Onder mij

Monday, December 18, 2006

Ik en gezelligheid

Een klein theater.
Achteraan een klein, houten balkonnetje, trappen langs de zijkant.
In een achterhoek een toogje, die elke keel van de nodige olie voorziet, publiek of artiest, de toog maakt geen onderscheid.
Je komt binnen in de hoek onder dit balkonnetje, klanken komen je tegemoet. Het is een muziekant die, samen met enkele vrienden, vooraan op het toneel zelfgeschreven nummers brengt. Moderne kleinkunst met hier en daar even een brug naar de 'moderne' muziek. Het recept: 'Yann Tiersen met een snuifje Daan en, als je je smaakpapillen de vrije loop laat, proef in de nasmaak een even Wim Opbrouck'. Er hangt een dikke lucht, dunne mist waarmee een deel van het publiek poogt wat sfeer te scheppen.
Aan de zijkanten en de achterkant staan de mensen. Vooraan en in het midden wordt er gezeten. Ook ik zit. Ik zit te midden van hen allen en doe even niet meer mee. Ik zit er en sta even langs de zijlijn mee te kijken. Ik zie een sliert mist voorbij glijden. Ik hoor een streepje muziek terwijl ik het verleden inhaleer dat door dit theater wordt uitgeademd. Ik voel een stoot tegen mijn rug en zie langs me druk converserende mensen. De muziekant doet nog een laatste zegt hij in de micro.
Ik sta langs de zijlijn, sla alles op en speel het nu weer af

Sunday, December 03, 2006

het boek of de taal

Waarom is het zo moeilijk?

Is er nu niemand die er in slaagt een ideaal boek te schrijven, zo met elke stap precies uitgelegd, liefst met voorbeelden.
Tuurlijk, ja, er zijn er al heel wat gepasseerd, met titels als 'gegarandeerd succes' of 'hoe dat hart voor je te winnen'. En telkens, telkens weer werd het verkocht hoewel de massa wist dat het maar honing was. Honing om hen even zoet te houden, tot ze het zelf merkten, het deksel op de neus kregen en dan waren ze terug bij af.
Neen, in zo'n boeken geloof ik niet. Het moet klein zijn, met blanke kaft, en zich aanpassen aan elke lezer. Dat moet het zeker, zich aanpassen, aan de lezer en zijn vragen. Tot doel moet het hebben een hulp te zijn, geen geld gewin of goedkoop schrijfsel.
WAAROM is er op heel deze aardbol met miljarden mensen, niet één persoon, die dit boek kan schrijven? We kunnen naar de maan reizen, doden terug tot leven brengen, lammen terug laten lopen, maar niemand kan voor dit boek zorgen.
Nu zijn we allen op ons zelf aangewezen, op improvisatie, de omstandigheden, het moment.
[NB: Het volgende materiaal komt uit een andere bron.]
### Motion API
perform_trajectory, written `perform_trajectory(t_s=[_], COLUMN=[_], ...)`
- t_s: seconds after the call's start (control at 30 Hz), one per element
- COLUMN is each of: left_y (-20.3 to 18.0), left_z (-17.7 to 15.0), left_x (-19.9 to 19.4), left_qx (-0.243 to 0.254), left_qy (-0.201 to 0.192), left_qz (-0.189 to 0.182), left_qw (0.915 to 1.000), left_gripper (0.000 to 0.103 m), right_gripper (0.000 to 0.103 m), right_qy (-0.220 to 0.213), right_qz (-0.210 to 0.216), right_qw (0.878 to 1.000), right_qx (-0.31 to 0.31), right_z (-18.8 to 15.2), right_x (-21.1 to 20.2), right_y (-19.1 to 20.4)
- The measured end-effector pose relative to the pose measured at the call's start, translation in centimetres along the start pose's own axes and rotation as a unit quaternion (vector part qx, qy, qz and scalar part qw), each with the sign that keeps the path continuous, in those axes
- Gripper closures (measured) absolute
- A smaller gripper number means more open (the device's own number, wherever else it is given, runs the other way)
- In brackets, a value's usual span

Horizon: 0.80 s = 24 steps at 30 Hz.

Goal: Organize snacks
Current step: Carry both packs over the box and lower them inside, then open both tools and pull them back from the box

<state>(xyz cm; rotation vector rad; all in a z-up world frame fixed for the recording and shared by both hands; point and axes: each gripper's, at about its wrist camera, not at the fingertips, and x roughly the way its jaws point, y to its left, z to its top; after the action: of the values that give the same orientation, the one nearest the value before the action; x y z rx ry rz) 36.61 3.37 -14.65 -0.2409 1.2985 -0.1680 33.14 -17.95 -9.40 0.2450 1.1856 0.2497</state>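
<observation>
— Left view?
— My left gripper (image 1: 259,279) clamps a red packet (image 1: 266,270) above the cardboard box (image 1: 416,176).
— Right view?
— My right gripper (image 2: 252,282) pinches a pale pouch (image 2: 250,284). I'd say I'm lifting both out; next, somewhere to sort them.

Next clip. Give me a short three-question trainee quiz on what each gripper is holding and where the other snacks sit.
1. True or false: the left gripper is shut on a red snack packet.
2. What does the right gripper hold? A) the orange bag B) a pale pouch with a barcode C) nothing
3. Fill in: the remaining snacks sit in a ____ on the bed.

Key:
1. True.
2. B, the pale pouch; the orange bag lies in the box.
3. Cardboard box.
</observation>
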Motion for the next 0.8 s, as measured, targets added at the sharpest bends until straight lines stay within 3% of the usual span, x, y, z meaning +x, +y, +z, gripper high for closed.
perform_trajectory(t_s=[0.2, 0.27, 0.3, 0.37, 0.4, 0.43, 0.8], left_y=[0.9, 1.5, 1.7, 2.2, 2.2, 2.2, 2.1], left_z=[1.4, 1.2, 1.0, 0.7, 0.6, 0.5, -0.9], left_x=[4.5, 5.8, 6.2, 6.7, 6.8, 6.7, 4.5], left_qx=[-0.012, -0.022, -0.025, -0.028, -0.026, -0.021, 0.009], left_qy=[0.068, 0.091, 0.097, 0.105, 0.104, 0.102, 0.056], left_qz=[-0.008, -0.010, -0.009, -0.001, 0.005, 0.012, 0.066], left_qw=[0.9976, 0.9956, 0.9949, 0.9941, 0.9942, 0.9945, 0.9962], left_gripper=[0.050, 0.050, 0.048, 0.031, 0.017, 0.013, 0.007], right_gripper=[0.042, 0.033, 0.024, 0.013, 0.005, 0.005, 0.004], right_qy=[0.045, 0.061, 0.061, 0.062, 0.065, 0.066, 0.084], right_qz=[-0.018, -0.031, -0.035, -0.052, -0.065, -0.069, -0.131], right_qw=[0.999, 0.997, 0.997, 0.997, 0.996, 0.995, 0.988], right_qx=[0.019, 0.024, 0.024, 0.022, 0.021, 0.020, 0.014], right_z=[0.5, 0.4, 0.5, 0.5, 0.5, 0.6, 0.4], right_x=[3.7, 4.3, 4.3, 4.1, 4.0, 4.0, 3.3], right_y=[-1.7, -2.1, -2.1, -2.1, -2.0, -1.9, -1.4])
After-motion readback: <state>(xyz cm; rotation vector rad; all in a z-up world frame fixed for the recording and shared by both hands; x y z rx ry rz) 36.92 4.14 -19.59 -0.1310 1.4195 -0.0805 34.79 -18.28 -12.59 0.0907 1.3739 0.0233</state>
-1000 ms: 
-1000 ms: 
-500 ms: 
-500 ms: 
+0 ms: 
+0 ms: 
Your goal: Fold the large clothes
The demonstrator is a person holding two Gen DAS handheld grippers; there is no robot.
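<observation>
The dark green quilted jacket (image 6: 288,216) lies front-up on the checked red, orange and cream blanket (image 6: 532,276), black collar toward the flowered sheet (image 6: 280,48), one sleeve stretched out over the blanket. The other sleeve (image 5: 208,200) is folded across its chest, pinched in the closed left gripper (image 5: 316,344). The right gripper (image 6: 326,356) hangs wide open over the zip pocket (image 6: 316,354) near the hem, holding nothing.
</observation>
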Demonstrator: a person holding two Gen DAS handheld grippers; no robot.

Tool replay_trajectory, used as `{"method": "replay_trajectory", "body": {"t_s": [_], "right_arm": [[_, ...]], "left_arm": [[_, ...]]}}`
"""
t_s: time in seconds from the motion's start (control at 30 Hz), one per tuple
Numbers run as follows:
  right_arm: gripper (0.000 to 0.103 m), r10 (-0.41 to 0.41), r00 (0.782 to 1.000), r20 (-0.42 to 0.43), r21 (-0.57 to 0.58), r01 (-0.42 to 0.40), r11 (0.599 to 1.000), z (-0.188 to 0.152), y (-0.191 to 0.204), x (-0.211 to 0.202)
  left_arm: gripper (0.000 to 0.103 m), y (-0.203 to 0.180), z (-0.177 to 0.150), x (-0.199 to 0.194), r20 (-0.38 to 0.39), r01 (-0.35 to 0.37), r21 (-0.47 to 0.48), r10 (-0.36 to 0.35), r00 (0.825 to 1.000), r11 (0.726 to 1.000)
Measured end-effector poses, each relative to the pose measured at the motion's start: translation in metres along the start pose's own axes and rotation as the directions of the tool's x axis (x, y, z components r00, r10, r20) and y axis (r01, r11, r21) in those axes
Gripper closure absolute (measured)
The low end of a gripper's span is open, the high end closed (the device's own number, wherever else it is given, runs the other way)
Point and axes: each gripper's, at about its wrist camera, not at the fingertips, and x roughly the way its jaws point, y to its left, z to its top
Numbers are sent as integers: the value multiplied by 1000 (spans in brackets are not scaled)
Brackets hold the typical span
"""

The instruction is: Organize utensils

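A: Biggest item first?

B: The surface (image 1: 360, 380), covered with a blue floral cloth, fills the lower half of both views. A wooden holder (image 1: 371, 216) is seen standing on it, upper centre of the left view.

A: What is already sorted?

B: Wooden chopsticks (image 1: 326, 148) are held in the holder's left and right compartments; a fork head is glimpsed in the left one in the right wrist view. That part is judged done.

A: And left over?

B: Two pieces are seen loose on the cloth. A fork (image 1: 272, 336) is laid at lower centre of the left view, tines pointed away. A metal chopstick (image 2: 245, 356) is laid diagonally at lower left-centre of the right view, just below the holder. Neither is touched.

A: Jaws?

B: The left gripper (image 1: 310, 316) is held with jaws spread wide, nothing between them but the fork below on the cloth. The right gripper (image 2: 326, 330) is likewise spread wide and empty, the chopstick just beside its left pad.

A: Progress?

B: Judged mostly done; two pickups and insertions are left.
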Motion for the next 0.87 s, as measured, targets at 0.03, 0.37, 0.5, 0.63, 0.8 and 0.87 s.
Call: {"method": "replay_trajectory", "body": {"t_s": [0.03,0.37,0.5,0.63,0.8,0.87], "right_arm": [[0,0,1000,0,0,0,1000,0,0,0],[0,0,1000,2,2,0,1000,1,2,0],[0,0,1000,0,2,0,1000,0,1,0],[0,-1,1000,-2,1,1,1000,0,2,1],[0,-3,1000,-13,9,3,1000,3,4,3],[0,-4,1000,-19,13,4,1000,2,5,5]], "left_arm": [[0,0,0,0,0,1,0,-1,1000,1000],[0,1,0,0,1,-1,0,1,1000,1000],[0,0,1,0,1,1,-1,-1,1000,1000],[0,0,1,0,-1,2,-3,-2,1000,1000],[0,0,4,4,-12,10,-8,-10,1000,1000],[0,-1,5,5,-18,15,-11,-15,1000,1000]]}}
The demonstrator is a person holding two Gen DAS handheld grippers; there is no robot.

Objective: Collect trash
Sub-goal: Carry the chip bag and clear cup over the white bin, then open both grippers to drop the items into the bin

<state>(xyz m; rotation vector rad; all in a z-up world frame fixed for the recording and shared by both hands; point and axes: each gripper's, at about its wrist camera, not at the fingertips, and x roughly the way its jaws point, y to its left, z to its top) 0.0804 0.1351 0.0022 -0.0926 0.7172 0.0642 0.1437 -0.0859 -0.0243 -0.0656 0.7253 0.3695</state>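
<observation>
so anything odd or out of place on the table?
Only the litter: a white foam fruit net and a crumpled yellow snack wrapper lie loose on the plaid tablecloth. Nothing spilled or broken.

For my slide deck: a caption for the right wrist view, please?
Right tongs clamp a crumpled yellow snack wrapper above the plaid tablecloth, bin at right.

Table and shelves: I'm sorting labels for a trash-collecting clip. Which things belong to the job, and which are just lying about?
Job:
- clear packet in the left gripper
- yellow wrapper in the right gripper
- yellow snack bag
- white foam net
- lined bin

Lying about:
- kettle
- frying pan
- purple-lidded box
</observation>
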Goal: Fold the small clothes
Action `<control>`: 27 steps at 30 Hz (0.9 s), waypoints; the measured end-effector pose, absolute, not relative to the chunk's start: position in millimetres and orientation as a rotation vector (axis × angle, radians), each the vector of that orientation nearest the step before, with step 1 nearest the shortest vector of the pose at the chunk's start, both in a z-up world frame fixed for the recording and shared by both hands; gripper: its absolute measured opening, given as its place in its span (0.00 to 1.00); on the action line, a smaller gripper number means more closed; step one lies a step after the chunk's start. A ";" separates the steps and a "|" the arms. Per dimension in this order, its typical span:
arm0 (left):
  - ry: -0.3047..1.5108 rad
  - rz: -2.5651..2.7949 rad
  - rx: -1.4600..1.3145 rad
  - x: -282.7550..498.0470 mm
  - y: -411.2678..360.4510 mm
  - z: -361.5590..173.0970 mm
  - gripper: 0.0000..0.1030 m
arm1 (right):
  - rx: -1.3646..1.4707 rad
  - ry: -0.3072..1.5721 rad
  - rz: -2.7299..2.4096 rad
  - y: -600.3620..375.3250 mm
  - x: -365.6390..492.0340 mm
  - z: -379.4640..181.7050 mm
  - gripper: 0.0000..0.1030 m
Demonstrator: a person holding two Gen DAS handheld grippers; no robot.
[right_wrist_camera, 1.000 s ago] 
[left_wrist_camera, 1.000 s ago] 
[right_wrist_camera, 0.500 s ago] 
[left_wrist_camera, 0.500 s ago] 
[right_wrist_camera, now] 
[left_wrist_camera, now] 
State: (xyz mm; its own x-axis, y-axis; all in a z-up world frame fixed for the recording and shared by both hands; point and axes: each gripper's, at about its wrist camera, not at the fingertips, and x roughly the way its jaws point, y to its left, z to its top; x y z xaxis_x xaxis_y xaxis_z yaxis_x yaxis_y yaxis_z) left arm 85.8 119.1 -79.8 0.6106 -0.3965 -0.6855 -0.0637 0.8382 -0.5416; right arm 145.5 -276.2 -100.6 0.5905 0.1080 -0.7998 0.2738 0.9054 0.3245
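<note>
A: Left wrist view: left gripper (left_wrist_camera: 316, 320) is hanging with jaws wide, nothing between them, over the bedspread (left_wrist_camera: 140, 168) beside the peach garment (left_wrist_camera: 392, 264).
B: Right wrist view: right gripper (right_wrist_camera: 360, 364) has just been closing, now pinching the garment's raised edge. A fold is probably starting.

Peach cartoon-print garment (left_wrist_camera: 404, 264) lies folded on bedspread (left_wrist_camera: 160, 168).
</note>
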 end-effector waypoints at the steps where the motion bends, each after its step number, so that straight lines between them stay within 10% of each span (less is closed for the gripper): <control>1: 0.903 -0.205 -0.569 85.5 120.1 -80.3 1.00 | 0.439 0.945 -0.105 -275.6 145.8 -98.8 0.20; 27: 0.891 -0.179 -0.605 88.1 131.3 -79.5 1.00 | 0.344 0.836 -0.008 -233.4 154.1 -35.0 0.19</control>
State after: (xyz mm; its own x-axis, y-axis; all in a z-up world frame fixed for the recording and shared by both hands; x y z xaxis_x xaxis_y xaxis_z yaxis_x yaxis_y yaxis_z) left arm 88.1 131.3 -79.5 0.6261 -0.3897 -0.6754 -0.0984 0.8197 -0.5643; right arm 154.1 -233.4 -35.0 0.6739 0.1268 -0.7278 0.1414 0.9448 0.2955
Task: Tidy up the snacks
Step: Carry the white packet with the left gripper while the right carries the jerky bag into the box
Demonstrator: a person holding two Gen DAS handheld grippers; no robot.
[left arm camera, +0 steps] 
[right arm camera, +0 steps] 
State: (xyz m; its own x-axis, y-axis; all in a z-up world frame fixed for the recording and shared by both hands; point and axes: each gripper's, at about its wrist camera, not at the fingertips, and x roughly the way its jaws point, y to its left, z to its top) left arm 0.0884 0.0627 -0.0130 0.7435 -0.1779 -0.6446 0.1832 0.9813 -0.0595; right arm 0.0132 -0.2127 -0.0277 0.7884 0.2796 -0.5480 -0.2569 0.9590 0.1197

Er zou ook voor een gemeenschappelijke taal, zowel lichamelijk als gesproken,gekozen kunnen worden. Als iedereen deze nu eens perfect zou spreken, zonder mogelijkheid voor persoonlijke improvisatie, zou het probleem ook opgelost zijn. Maar neen hoor, nu doet de ene dit maar bedoelt dat of zegt dit en bedoelt dat. En dan zeg jij dit en bedoel je ook dit, maar denkt de ander dat jij dat bedoelt in plaats van dit. Zoek het dan maar eens zelf uit.

Nu zit ik hier, op zoek naar inspiratie voor die verdomde improvisatie, terwijl ik denk over het gepaste moment of de omstandigheid.